A rare and serious bleeding disorder carries a name that might evoke festive cheer, but its origins are far more sombre and personal. Known as Christmas Disease, this condition is not related to the holiday season but is instead named after Stephen Christmas, a young Canadian boy diagnosed in 1952.
The History Behind the Name
In the mid-20th century, medical understanding of haemophilia was limited, with only one type recognised. This form, now called Haemophilia A, involves a deficiency in a blood clotting protein known as factor VIII. However, when five-year-old Stephen Christmas was examined, pioneering coagulation researchers Rosemary Biggs and Robert McFarlane made a crucial discovery.
They found that Stephen was missing a different clotting protein altogether: clotting factor IX. This identified a second, distinct form of the disorder. In a lasting tribute, the doctors named this newly identified condition after their young patient, forever linking the name 'Christmas' to medical history.
Understanding Haemophilia B
Both Haemophilia A and B are lifelong, inherited conditions where the blood does not clot properly, leading to prolonged bleeding. The severity can range from mild to severe. The genetic cause is an X-linked recessive trait, meaning the defective gene is located on the X chromosome.
This genetic location explains why males are far more likely to be affected. Males have one X and one Y chromosome, so if the X carries the faulty gene, there is no second X chromosome to compensate. Females, with two X chromosomes, are typically carriers but may experience symptoms if their factor IX levels are low.
It is vital to understand that individuals with haemophilia do not bleed faster than others; they simply bleed for a longer duration. However, this presents significant risks.
Symptoms, Risks, and Modern Treatment
The symptoms of Christmas Disease, or Haemophilia B, can be serious and include:
- Bleeding into joints (causing pain and swelling)

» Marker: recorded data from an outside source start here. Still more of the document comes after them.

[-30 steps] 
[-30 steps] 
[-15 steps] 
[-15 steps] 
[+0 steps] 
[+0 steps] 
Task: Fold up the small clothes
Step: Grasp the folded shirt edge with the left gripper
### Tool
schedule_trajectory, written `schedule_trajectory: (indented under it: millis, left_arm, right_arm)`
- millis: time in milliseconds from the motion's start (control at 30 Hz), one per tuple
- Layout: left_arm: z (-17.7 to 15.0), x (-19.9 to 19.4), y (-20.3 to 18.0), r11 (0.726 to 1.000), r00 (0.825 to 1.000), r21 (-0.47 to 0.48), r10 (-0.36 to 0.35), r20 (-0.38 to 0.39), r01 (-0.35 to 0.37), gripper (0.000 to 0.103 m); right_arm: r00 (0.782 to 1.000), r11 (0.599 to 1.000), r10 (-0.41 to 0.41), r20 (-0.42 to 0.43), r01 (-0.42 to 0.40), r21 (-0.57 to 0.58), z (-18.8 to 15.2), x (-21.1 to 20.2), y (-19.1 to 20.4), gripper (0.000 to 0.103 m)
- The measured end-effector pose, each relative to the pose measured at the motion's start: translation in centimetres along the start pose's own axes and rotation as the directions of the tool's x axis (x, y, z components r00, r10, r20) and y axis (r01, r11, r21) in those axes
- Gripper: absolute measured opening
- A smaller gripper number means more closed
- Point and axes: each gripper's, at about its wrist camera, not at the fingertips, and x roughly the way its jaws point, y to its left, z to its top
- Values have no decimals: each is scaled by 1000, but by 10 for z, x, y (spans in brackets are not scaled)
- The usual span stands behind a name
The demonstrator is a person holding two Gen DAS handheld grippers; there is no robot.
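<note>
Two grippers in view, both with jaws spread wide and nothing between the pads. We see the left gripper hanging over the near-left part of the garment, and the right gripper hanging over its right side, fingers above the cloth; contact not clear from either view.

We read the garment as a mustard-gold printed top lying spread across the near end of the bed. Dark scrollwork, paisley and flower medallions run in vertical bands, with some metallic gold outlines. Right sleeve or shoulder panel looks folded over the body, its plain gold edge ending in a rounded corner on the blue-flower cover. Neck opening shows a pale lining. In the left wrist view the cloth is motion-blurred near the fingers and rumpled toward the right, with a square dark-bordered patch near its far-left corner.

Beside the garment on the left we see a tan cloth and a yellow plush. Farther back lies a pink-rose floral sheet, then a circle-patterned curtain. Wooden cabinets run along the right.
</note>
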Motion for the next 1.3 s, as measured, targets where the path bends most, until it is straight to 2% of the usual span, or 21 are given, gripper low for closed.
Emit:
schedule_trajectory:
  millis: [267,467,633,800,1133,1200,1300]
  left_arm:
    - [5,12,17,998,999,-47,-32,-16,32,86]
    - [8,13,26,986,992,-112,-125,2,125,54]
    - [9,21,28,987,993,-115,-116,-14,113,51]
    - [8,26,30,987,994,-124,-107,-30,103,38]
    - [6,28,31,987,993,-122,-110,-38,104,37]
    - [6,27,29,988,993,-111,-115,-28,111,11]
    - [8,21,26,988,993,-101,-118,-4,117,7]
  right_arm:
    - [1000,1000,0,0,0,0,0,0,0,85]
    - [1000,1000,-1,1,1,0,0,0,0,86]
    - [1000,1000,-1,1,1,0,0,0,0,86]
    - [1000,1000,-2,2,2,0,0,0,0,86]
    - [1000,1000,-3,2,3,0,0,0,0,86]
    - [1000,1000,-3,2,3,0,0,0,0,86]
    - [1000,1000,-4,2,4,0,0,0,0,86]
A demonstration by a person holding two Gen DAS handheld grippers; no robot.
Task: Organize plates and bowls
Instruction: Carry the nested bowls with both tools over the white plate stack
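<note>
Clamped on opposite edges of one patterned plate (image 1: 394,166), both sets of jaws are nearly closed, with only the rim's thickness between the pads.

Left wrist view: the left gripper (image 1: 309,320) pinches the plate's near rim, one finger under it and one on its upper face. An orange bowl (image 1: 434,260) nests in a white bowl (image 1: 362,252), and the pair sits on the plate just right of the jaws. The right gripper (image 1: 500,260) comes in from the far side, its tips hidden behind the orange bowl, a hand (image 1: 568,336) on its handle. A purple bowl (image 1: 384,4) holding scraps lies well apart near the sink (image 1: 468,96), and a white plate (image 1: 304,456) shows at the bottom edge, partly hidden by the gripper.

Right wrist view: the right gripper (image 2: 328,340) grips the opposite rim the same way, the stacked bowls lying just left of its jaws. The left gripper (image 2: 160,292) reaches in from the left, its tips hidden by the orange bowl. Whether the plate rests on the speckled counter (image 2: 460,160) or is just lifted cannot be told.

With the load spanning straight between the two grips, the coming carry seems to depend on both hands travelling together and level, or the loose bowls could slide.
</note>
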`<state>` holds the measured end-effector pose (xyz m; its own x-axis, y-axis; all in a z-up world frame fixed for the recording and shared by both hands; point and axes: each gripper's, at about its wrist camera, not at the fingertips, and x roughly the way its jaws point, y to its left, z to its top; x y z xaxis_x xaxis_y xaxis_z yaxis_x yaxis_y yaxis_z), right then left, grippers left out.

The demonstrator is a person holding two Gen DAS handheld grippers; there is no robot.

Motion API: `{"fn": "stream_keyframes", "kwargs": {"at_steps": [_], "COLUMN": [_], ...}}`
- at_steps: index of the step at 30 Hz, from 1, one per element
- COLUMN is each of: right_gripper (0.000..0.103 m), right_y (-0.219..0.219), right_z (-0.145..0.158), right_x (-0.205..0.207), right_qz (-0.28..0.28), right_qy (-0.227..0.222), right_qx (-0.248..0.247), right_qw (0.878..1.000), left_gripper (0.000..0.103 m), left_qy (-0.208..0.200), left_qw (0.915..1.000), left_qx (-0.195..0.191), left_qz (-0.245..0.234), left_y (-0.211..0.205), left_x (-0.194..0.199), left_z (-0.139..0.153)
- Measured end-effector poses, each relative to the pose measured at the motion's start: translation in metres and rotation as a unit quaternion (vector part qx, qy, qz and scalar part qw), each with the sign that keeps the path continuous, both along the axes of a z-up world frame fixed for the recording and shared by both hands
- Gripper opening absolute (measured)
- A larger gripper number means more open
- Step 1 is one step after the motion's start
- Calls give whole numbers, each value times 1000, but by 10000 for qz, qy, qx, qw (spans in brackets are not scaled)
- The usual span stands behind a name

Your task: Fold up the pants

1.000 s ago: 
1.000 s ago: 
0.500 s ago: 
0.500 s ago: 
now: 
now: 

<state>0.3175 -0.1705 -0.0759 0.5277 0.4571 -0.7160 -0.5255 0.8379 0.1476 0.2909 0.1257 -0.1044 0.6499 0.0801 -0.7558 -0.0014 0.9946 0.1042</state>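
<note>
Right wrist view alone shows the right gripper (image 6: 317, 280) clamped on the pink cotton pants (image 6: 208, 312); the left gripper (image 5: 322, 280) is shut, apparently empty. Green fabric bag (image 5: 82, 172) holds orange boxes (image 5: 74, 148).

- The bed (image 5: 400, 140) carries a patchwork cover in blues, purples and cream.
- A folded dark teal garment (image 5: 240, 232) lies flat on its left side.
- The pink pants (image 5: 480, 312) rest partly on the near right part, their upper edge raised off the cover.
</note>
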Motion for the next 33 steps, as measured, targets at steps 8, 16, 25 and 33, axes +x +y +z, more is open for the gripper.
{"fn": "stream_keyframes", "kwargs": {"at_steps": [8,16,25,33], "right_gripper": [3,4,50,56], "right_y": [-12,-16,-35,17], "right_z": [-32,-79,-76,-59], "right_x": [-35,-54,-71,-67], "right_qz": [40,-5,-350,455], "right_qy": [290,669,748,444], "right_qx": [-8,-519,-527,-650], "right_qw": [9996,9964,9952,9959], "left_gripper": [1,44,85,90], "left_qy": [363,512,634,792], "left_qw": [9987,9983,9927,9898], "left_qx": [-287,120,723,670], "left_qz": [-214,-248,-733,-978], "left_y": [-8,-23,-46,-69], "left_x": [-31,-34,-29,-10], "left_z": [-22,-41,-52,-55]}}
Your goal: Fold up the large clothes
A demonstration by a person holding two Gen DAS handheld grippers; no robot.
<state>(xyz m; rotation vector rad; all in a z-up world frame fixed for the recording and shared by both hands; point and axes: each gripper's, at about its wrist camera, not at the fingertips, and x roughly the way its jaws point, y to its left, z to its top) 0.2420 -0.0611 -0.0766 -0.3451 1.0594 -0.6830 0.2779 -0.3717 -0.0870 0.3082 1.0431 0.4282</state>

- Frequent and severe nosebleeds
- Blood present in urine or stool
- Excessive bleeding from minor cuts, dental work, or surgery
- In rare cases, spontaneous bleeding without an obvious cause
The Centers for Disease Control (CDC) warns that internal bleeding, particularly in a vital organ like the brain, can lead to long-term complications such as seizures and paralysis, and can even be fatal.
Despite these risks, the prognosis today is positive. With appropriate, modern treatment, individuals diagnosed with Haemophilia B can lead full and healthy lives. Diagnosis is confirmed through blood tests, which also determine the condition's severity.
The NHS states that most cases are severe and require preventative treatment. This typically involves regular injections of a medication called nonacog alfa (BeneFix), which is an engineered version of the missing clotting factor IX. Patients are generally advised to avoid high-impact contact sports to minimise injury risk.
Genetic testing plays a crucial role, both in identifying carriers within families and in prenatal diagnosis. Tests like chorionic villus sampling (CVS), performed between 11 and 14 weeks of pregnancy, can detect the condition in a foetus, though such procedures carry a slight risk of miscarriage.
The story of Christmas Disease is one of medical detective work and a legacy that transcends its misleading name. It highlights the importance of ongoing research, accurate diagnosis, and advanced treatment in managing complex genetic disorders.